▶ YOUR INSTRUCTIONS
When you return the lines below, go from the first through the line with "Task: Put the", keep them exact, and leave out every picture.

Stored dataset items
* * * * *
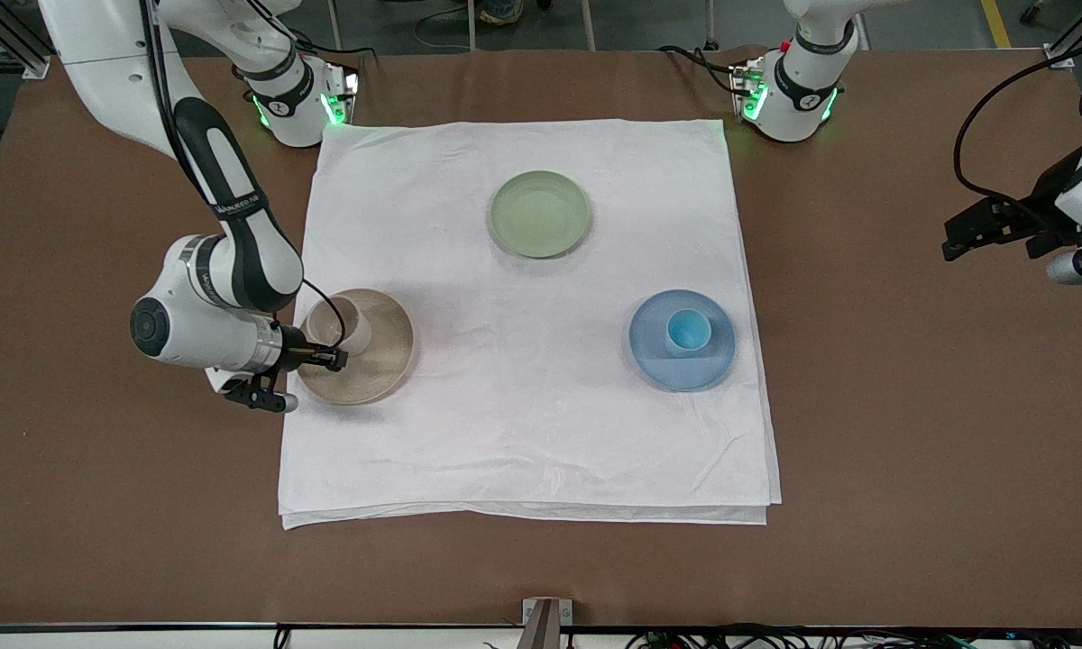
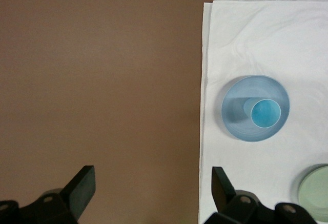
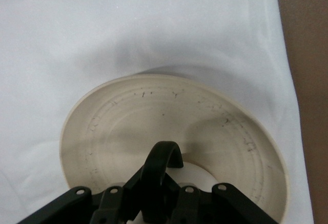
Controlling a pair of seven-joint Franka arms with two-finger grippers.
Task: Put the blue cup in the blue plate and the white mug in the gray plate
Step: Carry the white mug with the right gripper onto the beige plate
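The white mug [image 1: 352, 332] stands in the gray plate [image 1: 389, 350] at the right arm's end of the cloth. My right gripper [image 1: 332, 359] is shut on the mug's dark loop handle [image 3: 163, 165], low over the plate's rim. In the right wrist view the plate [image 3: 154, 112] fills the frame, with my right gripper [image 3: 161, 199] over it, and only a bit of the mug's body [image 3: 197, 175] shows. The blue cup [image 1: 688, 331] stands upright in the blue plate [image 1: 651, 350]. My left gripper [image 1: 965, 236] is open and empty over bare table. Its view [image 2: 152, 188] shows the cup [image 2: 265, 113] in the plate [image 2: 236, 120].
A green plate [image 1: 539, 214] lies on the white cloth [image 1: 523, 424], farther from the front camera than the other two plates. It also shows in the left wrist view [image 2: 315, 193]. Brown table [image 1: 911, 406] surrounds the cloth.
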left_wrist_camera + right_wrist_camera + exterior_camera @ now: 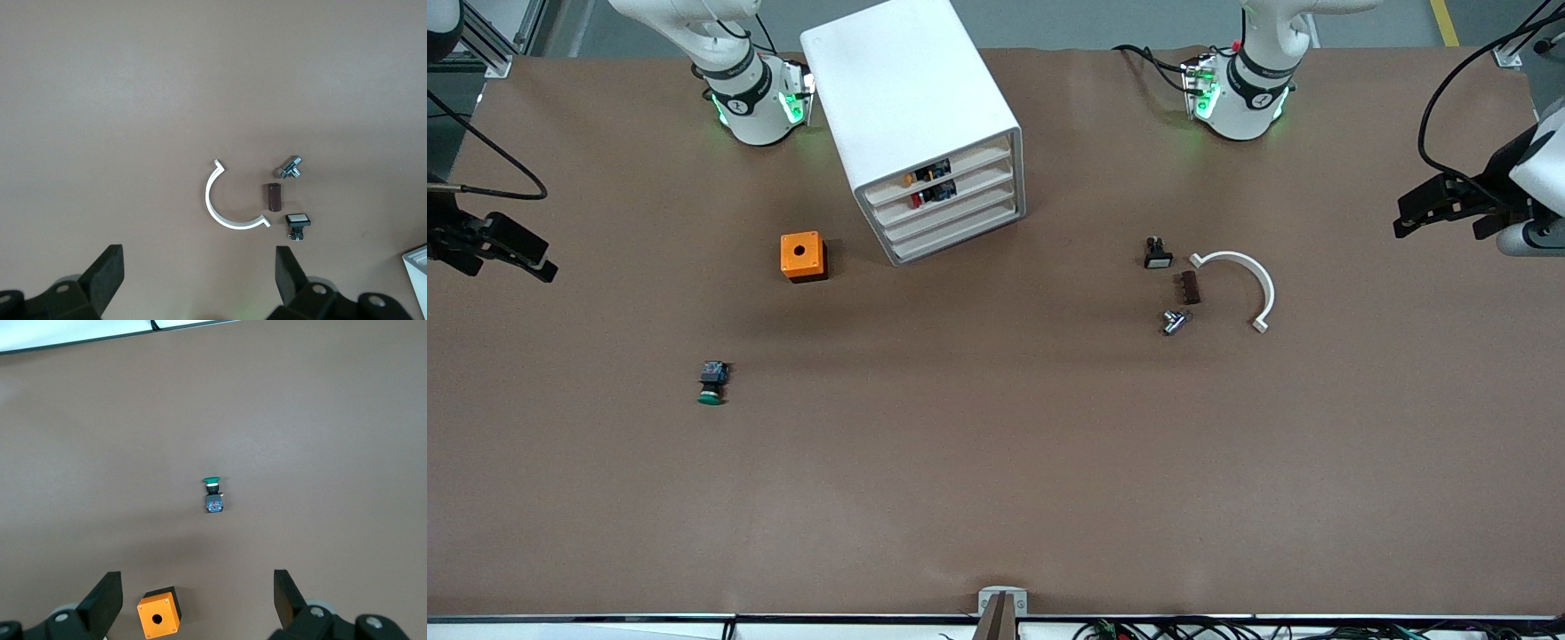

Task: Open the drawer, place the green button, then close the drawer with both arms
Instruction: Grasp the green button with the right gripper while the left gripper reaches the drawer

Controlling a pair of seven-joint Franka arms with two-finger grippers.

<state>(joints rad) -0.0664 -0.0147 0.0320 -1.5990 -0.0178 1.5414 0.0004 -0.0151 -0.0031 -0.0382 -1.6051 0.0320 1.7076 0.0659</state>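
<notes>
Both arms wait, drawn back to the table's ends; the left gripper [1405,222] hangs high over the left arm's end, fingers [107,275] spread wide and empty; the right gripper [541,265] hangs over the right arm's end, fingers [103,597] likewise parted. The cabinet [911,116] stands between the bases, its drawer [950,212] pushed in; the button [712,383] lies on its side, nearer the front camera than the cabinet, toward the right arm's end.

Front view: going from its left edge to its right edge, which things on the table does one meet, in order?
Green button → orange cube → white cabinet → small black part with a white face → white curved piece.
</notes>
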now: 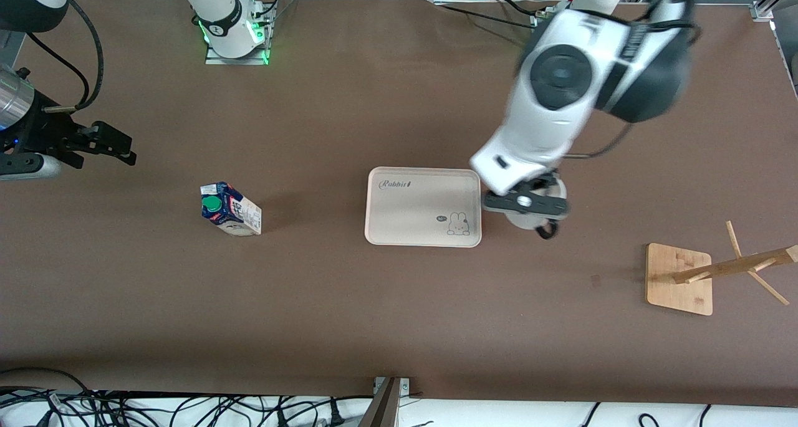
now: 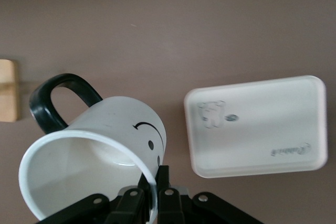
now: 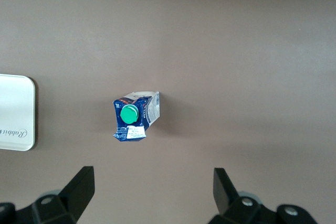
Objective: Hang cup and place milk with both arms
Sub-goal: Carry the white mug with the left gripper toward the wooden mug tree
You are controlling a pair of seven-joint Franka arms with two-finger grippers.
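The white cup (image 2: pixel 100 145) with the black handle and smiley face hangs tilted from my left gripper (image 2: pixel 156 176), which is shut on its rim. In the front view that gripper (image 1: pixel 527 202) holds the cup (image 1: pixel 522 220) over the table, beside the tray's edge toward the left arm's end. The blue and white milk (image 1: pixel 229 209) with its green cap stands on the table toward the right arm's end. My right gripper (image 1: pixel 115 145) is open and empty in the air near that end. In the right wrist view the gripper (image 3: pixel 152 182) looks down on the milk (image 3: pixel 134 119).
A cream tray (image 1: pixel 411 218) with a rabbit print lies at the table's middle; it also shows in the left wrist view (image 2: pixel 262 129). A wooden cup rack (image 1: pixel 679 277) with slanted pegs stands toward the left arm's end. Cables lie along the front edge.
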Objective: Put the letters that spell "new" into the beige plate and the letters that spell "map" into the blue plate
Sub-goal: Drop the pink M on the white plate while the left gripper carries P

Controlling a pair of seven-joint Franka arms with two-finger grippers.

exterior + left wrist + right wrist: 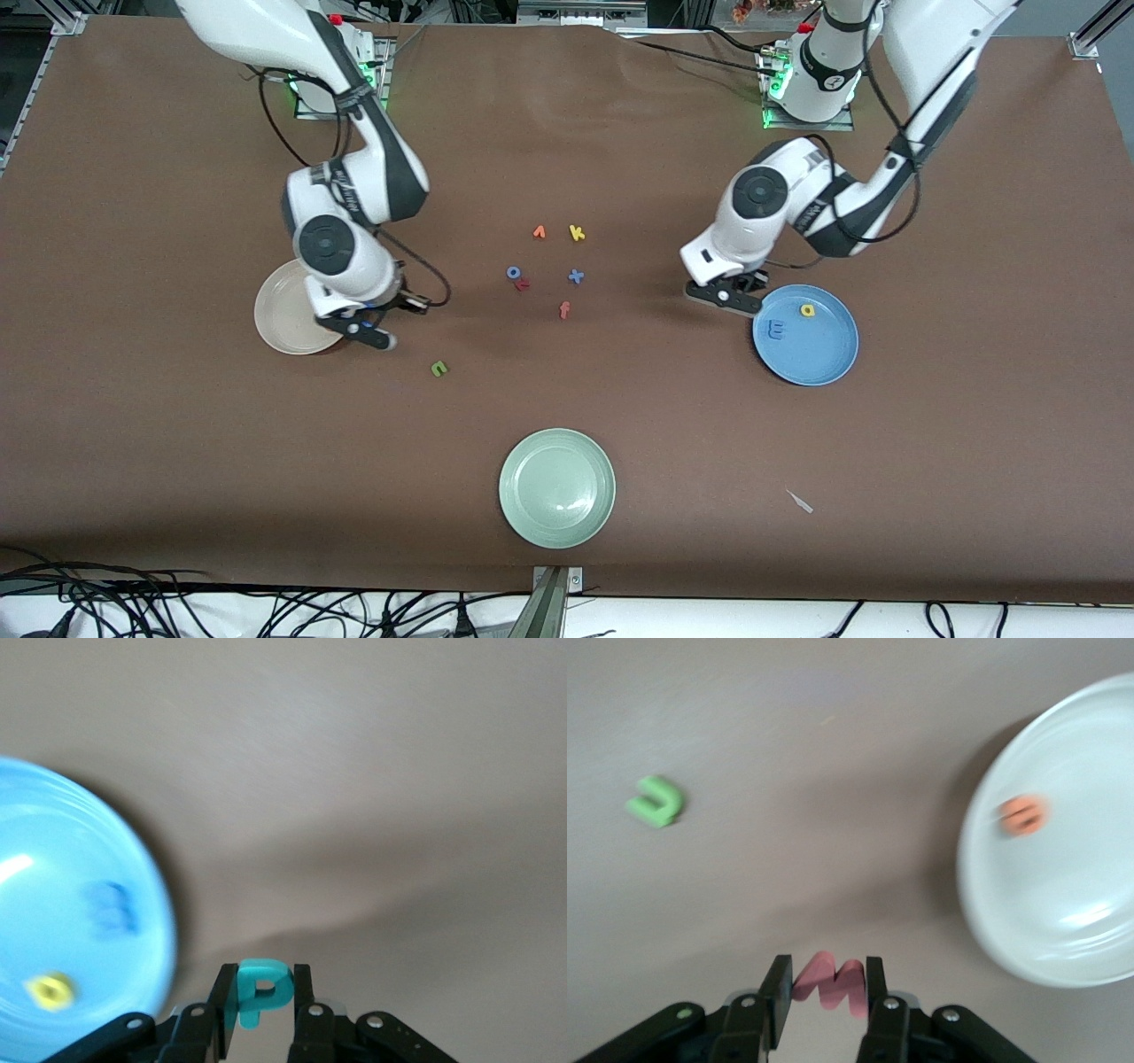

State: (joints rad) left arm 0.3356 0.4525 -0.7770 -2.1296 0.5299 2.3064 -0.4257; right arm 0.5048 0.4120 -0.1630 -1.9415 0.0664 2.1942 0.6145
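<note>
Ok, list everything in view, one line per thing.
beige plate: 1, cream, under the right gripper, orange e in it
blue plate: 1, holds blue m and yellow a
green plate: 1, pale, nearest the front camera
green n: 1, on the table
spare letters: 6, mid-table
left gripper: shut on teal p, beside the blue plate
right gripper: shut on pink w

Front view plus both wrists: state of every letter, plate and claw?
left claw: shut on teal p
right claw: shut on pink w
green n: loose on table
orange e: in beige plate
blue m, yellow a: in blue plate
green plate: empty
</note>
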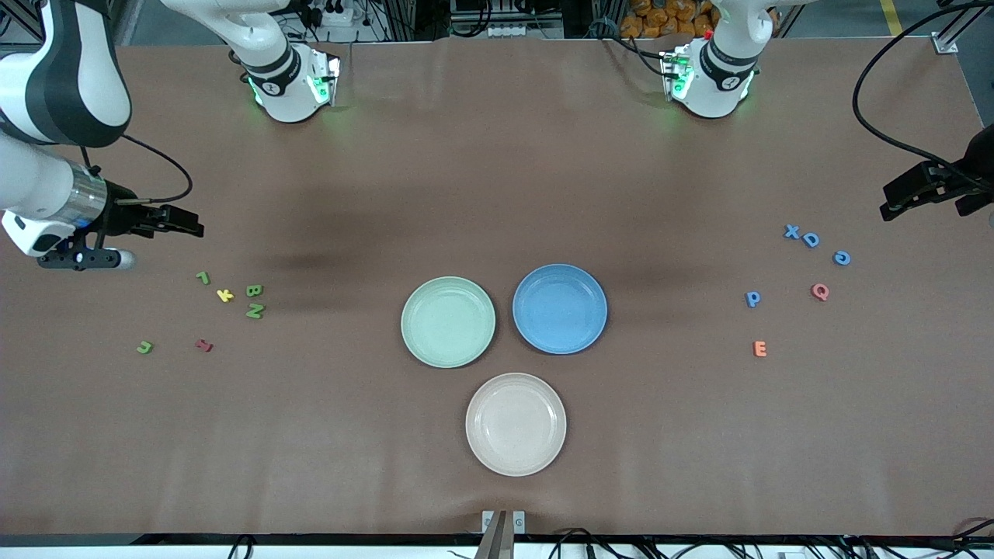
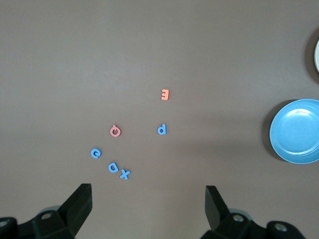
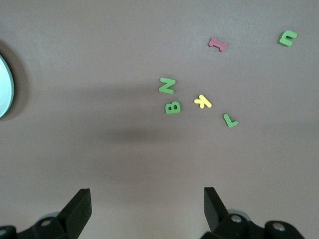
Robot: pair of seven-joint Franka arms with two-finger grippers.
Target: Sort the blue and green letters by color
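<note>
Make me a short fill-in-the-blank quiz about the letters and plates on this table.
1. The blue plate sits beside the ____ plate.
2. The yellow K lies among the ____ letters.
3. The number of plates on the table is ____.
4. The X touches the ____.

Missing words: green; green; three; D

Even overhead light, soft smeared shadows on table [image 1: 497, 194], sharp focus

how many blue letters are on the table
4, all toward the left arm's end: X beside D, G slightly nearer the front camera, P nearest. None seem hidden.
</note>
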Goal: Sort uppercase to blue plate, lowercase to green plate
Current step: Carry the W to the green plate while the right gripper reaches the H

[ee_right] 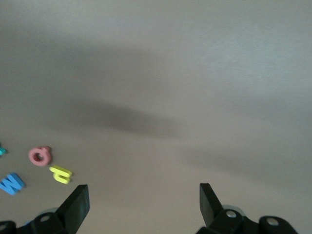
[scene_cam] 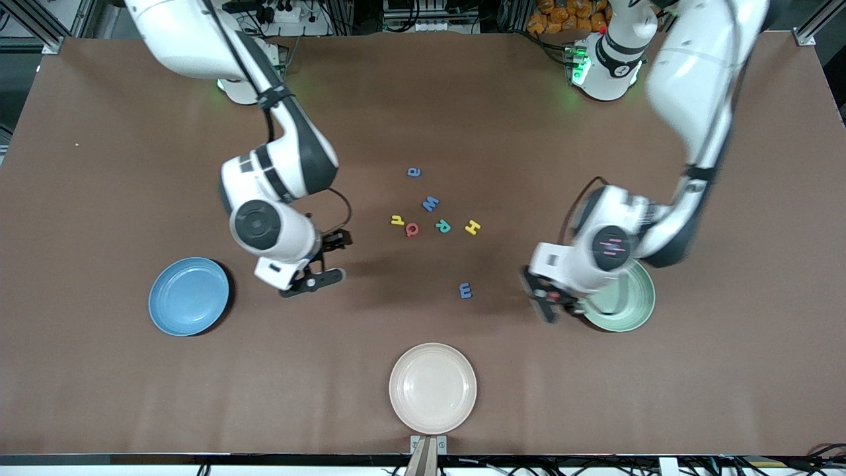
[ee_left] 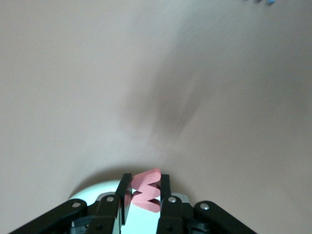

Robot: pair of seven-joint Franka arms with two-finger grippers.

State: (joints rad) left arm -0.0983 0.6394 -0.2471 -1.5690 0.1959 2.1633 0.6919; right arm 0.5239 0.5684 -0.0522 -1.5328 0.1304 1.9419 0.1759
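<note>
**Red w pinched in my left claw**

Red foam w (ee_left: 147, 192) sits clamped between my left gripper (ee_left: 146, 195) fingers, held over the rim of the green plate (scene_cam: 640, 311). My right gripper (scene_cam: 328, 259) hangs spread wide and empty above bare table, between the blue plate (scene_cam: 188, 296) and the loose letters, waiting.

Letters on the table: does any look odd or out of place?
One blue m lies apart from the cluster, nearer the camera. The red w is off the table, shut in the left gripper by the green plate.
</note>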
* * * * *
▶ SOLVED EXERCISE
Controlling a pair of seven-joint Franka arms with two-finger grippers.
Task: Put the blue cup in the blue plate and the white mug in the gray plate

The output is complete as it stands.